Roberto Campos, o avô, célebre economista e pensador brasileiro, costumava dizer que o PT é um partido de trabalhadores que não trabalham, de estudantes que não estudam e de intelectuais que não pensam. Se nos for possível acrescentar um ponto a mais, seria também o caso de dizer que o PT é um partido cujo ministro da Fazenda, quando no poder, tira férias durante uma crise.

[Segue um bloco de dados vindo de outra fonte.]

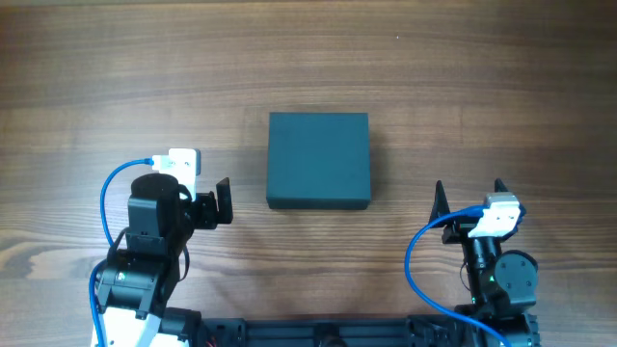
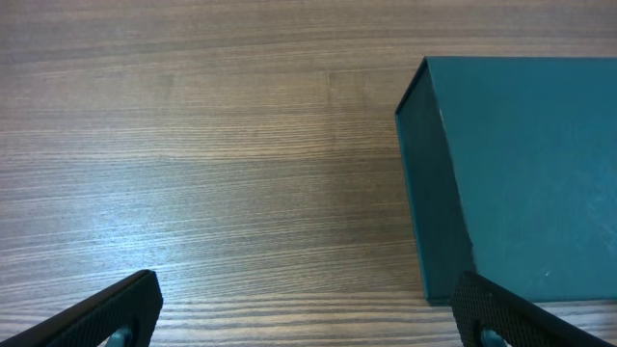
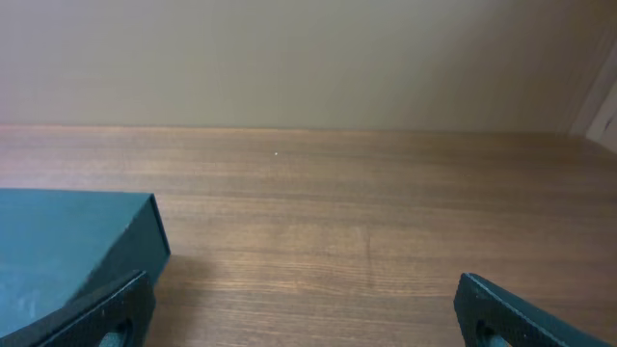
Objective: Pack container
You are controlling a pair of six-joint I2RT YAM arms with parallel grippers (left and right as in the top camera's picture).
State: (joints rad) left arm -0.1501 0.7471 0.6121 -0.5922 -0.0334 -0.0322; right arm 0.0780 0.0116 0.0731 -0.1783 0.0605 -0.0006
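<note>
Closed container (image 1: 318, 159) sits mid-way across the worktop (image 1: 96, 77), between my two arms.
I see the left tool (image 1: 224, 202) and right tool (image 1: 469, 188) each spread wide, holding nothing, near it but not touching.

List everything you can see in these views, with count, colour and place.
container: one, dark teal-grey, middle of the table, top closed, nothing touching it
table: one, brown wood grain, under everything
wall: one, beige, behind the table's far edge in the right wrist view
cables: two, blue, one looped on each arm
left arm: one, black with a white part, near edge, left of the container
right arm: one, black with a white part, near edge, right of the container
left gripper: one, black, open, empty, beside the container
right gripper: one, black, open, empty, clear of the container
</note>
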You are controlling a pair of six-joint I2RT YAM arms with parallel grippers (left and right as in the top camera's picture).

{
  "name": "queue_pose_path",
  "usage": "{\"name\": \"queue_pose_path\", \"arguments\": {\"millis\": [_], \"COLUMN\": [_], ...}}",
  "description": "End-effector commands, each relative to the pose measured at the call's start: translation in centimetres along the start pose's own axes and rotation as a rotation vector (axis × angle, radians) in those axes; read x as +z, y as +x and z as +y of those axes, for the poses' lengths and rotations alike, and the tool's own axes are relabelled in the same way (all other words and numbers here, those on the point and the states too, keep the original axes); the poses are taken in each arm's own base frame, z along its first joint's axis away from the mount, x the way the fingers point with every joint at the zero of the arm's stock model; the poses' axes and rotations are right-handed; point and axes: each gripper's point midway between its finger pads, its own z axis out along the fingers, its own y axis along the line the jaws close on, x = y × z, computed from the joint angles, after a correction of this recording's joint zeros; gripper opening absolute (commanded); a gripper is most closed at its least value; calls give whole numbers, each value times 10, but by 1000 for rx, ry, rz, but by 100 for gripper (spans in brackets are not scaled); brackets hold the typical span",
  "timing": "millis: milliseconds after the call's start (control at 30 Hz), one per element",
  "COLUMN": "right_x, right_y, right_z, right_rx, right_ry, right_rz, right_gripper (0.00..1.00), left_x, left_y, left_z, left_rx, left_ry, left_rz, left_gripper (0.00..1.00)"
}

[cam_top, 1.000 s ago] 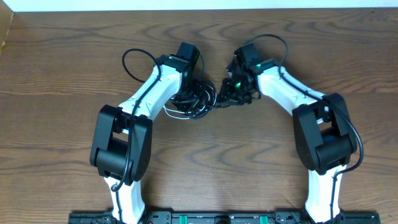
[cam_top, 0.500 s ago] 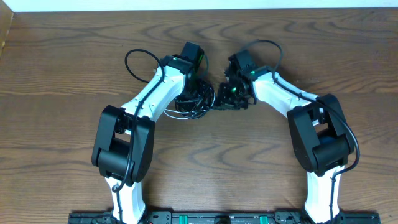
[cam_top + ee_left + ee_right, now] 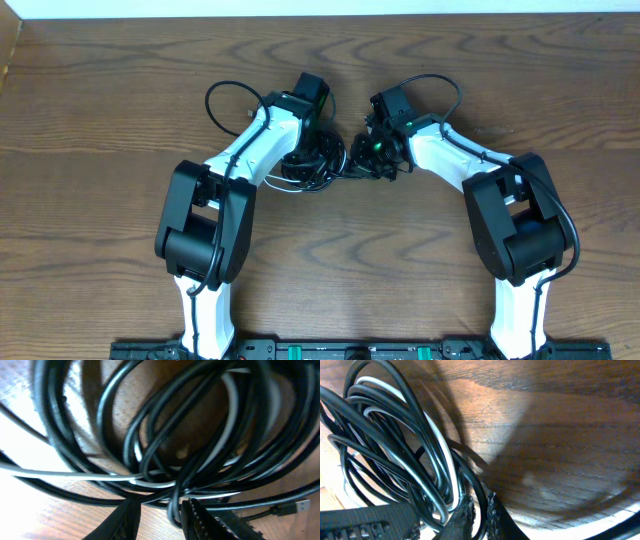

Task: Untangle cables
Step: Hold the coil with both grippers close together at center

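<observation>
The cables (image 3: 316, 164), black strands with one white, lie as a tangled coil on the table (image 3: 110, 90), centre and toward the far side, between both arms. The right gripper (image 3: 479, 512), at the coil's right edge, is clenched on a strand. The left gripper (image 3: 159, 519) straddles a black strand with its jaws slightly apart; whether it grasps the strand cannot be told.

The overhead camera looks straight down from well above the brown wooden worktop (image 3: 100, 150), near side lowest in view. Each wrist camera sits low and very near, looking past its own tool, left tool (image 3: 162, 507) and right tool (image 3: 479, 502), along the wood. All three share the tangle of thin black and white cables (image 3: 315, 168) mid-worktop.
</observation>
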Motion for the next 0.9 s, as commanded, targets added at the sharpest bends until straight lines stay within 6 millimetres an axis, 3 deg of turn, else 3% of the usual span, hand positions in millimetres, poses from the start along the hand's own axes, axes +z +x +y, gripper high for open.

Presidente Lula e Fernando Haddad, ministro da Fazenda, que vai tirar férias em janeiro | Foto: Ricardo Stuckert

Por essa e por outras que o Brasil já dá mostras de que talvez não consiga esperar até 2026, quando um novo governo deverá assumir o país. Até lá seriam mais dois anos de Lula 3, um governo que dobra a aposta em ideias que até agora só fizeram aumentar o tamanho da desvalorização do real e o risco crescente de insolvência fiscal. Até outubro, foram 17 meses consecutivos de déficits primários, uma dívida bruta que ultrapassou os R$ 9 trilhões pela primeira vez e, no início desta última semana antes do Natal, o Tesouro Nacional estimou que o governo Lula poderá ter déficits em todos os seus quatro anos de mandato. É a receita da irresponsabilidade em plena ebulição. Apesar disso, das evidências inquestionáveis, dos números insofismáveis, o governo e seus puxadinhos tentam culpar tudo e todos, à exceção do único realmente culpado, aquele que o governo encontraria se olhasse para o espelho. Na recente disparada do dólar, o desvario de uma gestão perdida em si mesma acusou o tal “mercado” de especulação. Mas só se especula quando não se tem certeza. Que dúvida resta sobre os números do caos fiscal e a inabilidade governamental diante da atual crise de credibilidade? 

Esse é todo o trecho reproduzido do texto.